È evidente l’importanza che la parola assume con l’avvento del Barocco. La distinzione tra prima e seconda prattica è data da quello che è l’aspetto fondamentale della musica barocca: l’espressione musicale del testo (expressio verborum), concetto che non coincide con quello di “musica espressiva” ma con quello di rappresentazione musicale della parola. Nella musica barocca, quindi, il sentimento è trasfuso nella musica indirettamente tramite una serie di figure retoriche musicali destinate, appunto, a rappresentare gli affetti. Il significato della musica è dato dalla parola direttamente o retoricamente. La teoria degli affetti era presente già nel Rinascimento, ma nel Barocco essa assume una forma estrema. Rappresenta il dolore più intenso o la gioia più esuberante. La Camerata dei Bardi composta da aristocratici musicisti dilettanti iniziò a contestare alla musica rinascimentale la eccessiva pedanteria e l’eccessivo utilizzo del contrappunto che faceva a pezzi la poesia a causa del contemporaneo utilizzo di testi differenti nelle varie voci o a causa dell’utilizzo di madrigalismi che, rappresentando il significato della parola con figure particolari (ad esempio il cielo con note acute e le onde con linee melodiche ondeggianti) annullavano il sentimento generale insistendo più sulla parola che sul senso dell’intero passo.
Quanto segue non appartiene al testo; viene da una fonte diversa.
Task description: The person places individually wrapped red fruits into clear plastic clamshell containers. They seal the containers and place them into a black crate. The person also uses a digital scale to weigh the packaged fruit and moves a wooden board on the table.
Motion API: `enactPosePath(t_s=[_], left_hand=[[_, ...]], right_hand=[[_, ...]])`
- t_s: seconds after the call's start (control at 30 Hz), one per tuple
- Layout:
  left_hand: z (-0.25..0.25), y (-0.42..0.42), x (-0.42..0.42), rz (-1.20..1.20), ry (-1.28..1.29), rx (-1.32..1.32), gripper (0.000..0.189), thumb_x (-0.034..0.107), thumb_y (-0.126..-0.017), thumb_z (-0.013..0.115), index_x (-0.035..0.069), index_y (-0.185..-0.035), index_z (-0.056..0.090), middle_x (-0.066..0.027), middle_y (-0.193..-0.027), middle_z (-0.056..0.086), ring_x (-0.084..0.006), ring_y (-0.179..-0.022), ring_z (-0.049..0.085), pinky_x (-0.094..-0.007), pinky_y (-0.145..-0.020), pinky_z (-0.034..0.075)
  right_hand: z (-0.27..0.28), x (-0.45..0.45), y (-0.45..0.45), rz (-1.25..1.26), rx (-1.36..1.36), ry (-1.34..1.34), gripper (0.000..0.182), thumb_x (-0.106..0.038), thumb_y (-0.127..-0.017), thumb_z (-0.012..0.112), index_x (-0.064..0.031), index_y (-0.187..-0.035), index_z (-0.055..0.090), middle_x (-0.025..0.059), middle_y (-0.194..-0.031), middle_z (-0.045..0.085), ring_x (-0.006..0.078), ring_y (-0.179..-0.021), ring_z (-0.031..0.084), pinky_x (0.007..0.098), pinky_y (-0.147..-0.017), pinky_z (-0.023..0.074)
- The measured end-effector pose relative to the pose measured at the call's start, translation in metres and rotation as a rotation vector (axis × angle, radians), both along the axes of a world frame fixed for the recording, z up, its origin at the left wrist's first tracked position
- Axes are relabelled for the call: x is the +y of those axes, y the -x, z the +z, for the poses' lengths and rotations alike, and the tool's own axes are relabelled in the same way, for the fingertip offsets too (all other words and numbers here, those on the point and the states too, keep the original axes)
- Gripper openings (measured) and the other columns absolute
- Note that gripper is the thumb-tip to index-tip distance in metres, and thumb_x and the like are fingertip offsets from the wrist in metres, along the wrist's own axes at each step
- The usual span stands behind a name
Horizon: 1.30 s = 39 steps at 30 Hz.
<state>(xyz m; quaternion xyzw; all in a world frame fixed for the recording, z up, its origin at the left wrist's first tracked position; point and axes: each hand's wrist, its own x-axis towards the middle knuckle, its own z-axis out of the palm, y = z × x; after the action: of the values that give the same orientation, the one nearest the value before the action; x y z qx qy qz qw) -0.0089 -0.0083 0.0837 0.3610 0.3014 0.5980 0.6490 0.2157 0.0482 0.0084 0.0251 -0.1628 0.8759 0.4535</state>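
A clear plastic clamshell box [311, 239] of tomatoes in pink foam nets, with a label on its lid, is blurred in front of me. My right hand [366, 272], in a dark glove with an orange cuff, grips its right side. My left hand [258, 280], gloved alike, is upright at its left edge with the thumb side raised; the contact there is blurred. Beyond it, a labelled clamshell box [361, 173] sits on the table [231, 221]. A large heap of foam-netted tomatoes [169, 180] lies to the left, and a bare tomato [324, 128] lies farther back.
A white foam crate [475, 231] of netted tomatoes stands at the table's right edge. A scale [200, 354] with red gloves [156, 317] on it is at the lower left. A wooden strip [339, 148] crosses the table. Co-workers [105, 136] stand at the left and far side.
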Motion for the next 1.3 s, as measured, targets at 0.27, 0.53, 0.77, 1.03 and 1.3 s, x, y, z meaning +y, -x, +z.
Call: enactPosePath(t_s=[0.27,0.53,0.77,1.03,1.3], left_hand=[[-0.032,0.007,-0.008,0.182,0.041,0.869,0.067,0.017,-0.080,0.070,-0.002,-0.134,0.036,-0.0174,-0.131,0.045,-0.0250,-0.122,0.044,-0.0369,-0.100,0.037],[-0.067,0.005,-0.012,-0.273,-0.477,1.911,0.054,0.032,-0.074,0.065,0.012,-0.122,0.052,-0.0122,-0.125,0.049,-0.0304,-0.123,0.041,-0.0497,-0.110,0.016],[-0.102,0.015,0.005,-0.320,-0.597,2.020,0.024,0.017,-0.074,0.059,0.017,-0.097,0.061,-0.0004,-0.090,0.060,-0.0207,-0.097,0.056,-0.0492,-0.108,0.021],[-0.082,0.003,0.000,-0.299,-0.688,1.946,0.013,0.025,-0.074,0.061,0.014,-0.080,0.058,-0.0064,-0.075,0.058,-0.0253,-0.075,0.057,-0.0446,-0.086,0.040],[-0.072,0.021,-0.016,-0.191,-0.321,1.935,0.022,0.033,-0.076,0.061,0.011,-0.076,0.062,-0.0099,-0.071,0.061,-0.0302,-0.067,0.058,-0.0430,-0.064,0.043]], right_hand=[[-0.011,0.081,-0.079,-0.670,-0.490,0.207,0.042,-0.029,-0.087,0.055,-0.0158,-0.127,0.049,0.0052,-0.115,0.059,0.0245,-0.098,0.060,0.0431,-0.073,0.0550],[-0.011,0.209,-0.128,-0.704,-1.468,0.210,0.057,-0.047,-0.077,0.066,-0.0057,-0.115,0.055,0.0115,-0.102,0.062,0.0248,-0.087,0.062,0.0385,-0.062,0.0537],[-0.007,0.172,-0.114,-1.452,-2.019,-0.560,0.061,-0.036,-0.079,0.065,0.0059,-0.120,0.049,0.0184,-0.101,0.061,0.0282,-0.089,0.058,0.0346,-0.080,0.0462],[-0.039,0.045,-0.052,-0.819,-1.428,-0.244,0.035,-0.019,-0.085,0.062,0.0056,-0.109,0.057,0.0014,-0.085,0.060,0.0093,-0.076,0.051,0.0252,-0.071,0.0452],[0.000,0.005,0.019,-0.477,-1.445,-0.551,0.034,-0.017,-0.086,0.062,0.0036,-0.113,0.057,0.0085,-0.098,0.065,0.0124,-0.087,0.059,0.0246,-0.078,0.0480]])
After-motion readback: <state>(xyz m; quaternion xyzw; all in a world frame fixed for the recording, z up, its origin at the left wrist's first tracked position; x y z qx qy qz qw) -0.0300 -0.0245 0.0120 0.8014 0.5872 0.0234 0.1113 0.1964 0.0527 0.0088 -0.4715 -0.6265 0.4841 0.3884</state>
Nacque così il recitativo che abbandona completamente il contrappunto per asservire la musica alla parola. Il recitativo veniva eseguito con pathos realistico, con effetti teatrali, e inflessioni simili al parlato (sospiri, affanno, grida). Questo è il momento storico che coincide anche con la nascita dell’opera che diventa, quindi, l’esempio della realizzazione in musica degli affetti più estremi. Con il recitar cantando la musica imitava il parlare dell’oratore e il suo commuovere l’uditorio fondendo gli accenti del parlare naturale con quelli della musica.
Naturalmente la pratica vera, cioè le composizioni musicali di questi anni, non rispecchia in modo cosi antitetico questa situazione d’antagonismo; tutto è, come sempre, molto più velato, più sfumato; ma tale lite teorica resta sinonimo di grande fervore culturale del periodo e sintomo che qualcosa nel mondo musicale stava cambiando.
Tutti gli autori barocchi, in realtà, compreso gli appartenenti alla Camerata alternavano le loro composizioni tra vecchia e nuova scuola, del resto un conflitto tra scrittura contrappuntistica e scrittura accordale esisteva già nel Rinascimento. In quell’epoca si risolveva il problema, sia nella scrittura contrappuntistica che in quella accordale, seguendo il principio della scrittura di parti autonome, mentre nel Barocco si risolve il problema con una nuova interpretazione di entrambe le componenti della scrittura che porta a fondere armonia funzionale e contrappunto lineare in un equilibrio ideale di contrappunto armonico che ebbe la sua massima espressione con Bach.
Il recitar cantando, quindi è l’elemento portante e costante della musica di Monteverdi che, non solo mette la musica a servizio della poesia, ma concede alle formule di recitativo una vita propria: così il parlar cantando, strategicamente collocato in tutti gli episodi cardine delle sue opere, costituisce la ragione e l’essenza drammatica della “favola”, rendendola estremamente efficace dal punto di vista teatrale.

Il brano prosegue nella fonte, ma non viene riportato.